Please repeat only the stretch of records running from the first line through the line that contains "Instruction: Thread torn".
Segment Start: SUPPLIED RECORDS
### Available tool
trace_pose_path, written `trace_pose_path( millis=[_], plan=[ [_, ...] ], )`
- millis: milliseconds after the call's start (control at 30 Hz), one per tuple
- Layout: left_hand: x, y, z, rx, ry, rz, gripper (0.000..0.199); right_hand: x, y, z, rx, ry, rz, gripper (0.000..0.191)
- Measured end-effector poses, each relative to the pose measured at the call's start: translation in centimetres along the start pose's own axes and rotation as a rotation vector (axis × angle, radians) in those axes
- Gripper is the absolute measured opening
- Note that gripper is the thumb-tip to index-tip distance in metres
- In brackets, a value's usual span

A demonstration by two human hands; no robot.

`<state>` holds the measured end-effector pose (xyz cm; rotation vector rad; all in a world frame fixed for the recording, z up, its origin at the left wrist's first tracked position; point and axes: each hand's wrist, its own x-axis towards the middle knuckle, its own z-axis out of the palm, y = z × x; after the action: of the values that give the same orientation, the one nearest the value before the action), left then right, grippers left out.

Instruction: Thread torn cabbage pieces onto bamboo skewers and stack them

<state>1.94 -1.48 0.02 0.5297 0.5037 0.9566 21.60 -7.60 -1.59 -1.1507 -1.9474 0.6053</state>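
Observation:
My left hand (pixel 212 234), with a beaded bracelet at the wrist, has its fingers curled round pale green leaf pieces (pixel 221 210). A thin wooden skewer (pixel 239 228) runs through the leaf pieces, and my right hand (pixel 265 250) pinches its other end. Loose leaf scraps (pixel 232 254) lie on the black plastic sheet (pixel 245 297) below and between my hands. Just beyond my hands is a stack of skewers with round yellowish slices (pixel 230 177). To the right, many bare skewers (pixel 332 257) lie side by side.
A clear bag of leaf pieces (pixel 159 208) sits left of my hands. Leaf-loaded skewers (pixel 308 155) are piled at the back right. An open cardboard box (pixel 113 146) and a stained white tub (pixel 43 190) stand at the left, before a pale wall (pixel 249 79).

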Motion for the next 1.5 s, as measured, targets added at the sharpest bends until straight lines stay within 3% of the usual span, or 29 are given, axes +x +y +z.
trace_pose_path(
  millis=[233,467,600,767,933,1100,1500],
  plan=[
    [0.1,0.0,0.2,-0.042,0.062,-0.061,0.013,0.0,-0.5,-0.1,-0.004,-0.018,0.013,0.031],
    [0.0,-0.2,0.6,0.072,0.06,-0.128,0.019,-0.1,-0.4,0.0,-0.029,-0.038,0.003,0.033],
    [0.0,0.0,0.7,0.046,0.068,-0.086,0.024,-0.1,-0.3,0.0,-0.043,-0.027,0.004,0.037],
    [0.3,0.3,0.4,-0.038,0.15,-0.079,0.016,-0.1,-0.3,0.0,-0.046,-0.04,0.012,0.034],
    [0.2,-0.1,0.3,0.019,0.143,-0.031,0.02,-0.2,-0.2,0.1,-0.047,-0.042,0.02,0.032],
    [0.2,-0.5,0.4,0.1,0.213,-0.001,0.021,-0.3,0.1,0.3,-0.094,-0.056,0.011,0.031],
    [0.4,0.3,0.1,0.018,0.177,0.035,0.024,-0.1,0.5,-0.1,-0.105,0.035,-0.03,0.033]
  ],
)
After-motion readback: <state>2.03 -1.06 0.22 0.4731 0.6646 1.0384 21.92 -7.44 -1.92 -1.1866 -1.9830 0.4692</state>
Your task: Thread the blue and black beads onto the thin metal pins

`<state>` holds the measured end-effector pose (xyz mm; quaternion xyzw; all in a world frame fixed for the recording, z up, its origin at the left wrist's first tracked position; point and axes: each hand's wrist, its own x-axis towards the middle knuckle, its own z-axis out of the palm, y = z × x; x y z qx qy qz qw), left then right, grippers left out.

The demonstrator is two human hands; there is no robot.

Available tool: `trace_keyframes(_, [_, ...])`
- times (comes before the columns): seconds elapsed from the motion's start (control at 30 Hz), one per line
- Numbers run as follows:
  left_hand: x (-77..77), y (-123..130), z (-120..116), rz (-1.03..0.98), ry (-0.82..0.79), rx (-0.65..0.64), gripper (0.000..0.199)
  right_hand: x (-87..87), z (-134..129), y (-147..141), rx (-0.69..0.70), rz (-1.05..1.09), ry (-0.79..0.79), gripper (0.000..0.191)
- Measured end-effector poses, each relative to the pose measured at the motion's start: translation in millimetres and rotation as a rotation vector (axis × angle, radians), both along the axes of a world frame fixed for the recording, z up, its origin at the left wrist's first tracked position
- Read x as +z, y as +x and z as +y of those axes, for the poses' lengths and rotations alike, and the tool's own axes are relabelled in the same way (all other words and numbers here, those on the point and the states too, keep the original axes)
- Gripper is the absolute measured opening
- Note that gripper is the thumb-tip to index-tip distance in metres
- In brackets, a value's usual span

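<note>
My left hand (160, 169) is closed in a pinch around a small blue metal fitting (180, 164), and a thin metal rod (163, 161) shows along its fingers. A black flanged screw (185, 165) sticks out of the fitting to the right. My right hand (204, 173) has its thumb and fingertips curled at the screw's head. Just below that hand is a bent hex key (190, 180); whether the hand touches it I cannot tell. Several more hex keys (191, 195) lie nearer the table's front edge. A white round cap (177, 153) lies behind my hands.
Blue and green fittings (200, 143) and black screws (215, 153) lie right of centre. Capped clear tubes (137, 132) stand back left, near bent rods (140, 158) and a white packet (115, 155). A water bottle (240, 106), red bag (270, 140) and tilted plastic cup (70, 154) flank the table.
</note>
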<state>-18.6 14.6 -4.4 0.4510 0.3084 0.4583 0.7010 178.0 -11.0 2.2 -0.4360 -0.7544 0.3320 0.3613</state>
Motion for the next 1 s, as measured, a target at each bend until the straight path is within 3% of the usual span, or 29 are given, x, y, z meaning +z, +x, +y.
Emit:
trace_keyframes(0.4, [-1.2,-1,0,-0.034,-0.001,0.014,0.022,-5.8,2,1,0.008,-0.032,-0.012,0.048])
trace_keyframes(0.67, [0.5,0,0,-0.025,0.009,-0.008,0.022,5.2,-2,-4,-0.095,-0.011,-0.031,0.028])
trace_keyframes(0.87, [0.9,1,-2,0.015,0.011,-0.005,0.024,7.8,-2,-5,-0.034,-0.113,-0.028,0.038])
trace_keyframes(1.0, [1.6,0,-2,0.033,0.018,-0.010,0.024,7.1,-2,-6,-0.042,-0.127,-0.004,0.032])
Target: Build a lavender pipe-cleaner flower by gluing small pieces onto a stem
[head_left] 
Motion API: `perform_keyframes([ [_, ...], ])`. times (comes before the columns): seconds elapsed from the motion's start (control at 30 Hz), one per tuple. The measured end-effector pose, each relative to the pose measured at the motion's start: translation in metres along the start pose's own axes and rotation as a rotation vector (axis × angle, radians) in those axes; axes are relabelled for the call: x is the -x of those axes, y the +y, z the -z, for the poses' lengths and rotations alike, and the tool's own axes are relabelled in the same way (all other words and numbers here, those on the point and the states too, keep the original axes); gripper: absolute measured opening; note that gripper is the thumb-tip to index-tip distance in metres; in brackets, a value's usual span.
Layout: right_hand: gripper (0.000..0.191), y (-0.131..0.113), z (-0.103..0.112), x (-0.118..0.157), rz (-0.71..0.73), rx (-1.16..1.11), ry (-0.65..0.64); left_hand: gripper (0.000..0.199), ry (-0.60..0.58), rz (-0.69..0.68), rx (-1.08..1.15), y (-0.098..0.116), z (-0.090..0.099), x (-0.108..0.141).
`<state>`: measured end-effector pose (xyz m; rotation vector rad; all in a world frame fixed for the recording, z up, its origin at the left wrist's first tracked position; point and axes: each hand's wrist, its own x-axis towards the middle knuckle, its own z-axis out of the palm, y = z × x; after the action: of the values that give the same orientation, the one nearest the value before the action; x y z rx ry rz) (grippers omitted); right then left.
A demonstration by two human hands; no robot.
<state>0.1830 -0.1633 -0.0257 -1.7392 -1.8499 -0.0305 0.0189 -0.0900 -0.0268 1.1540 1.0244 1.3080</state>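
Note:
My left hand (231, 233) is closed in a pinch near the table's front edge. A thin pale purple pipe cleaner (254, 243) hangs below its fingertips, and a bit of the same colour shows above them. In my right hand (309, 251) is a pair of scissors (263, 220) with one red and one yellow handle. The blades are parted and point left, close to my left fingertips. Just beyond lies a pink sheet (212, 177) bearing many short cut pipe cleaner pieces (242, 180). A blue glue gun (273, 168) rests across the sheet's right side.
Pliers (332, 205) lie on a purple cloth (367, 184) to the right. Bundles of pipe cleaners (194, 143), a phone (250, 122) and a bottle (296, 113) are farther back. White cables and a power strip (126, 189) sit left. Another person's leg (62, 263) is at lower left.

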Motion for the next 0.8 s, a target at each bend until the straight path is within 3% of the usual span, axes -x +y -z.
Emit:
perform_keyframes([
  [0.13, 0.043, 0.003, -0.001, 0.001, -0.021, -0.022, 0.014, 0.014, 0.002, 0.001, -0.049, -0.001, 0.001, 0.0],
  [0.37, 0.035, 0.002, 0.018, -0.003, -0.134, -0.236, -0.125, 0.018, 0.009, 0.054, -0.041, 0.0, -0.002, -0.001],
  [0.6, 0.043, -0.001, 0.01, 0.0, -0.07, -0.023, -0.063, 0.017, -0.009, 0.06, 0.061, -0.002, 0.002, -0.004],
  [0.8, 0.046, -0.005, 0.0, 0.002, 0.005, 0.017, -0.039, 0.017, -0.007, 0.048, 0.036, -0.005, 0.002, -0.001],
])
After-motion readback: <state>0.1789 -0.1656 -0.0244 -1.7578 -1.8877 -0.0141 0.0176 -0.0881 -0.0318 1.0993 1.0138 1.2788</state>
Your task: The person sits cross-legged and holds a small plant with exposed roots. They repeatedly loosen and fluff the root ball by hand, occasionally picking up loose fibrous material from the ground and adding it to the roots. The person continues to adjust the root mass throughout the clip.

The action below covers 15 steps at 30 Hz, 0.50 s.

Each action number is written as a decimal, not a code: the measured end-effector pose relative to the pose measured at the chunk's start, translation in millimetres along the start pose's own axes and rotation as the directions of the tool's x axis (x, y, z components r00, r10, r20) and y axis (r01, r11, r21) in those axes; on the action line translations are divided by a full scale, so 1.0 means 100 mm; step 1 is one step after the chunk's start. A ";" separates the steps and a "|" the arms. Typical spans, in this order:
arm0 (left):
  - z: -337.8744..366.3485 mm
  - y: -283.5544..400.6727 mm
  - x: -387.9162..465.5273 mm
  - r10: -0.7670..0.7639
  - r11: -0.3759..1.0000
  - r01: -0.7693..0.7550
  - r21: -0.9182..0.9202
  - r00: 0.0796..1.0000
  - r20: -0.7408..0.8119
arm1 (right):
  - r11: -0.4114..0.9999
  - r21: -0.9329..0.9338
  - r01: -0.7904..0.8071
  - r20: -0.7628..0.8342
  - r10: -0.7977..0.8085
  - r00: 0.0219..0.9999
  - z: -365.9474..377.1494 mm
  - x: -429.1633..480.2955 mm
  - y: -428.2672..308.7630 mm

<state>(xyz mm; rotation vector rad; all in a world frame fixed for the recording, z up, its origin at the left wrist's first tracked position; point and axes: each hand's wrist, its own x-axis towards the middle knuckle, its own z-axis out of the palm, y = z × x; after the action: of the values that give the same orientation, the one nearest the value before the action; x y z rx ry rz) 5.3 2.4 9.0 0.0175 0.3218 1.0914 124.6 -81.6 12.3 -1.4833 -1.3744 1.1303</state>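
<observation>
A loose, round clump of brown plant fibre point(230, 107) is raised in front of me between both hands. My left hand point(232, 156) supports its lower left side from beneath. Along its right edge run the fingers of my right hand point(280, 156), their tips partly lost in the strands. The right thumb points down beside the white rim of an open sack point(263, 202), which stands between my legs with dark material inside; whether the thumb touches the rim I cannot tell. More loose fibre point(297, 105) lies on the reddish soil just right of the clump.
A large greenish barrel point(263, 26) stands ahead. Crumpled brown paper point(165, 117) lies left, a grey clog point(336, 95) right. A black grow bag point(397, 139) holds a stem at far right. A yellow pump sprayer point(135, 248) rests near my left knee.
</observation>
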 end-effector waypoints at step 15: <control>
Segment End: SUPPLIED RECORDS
RESULT FOR THIS TASK »
### Available tool
trace_pose_path, written `trace_pose_path( millis=[_], plan=[ [_, ...] ], )`
- millis: milliseconds after the call's start (control at 30 Hz), one per tuple
- Layout: left_hand: x, y, z, rx, ry, rz, gripper (0.000..0.199); right_hand: x, y, z, rx, ry, rz, gripper (0.000..0.191)
- Measured end-effector poses, each relative to the pose measured at the call's start: translation in centimetres along the start pose's own axes and rotation as a rotation vector (axis × angle, radians) in those axes
- Gripper is the absolute measured opening
- Note that gripper is the thumb-tip to index-tip distance in metres
- In brackets, a value's usual span

A demonstration by two human hands; no robot.

`<state>` holds the measured end-effector pose (xyz cm; rotation vector rad; all in a world frame fixed for the recording, z up, its origin at the left wrist's first tracked position; point and axes: each hand's wrist, its own x-axis towards the middle knuckle, its own z-axis out of the palm, y = z × x; after the action: of the values that give the same orientation, the one nearest the value before the action), left then right, grippers left out.

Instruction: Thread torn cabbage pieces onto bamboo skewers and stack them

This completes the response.